WHAT YOU HAVE TO DO -
A word-for-word copy of the listing is required, and it must contain no pictures.

DATA SEGMENT -

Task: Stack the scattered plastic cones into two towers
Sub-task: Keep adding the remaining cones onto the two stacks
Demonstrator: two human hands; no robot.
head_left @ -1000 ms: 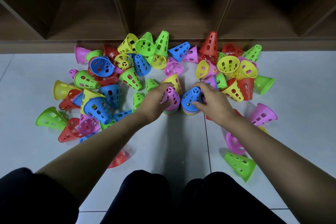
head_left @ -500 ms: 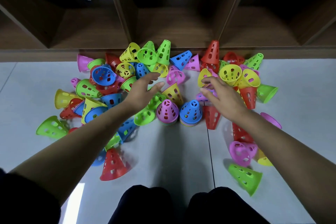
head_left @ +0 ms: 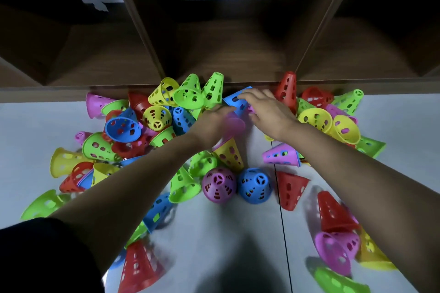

TASK OUTPUT -
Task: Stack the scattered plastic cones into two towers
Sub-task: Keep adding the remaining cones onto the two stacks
Demonstrator: two human hands; no robot.
head_left @ -1000 ms: 
head_left @ -500 ms: 
head_left @ +0 ms: 

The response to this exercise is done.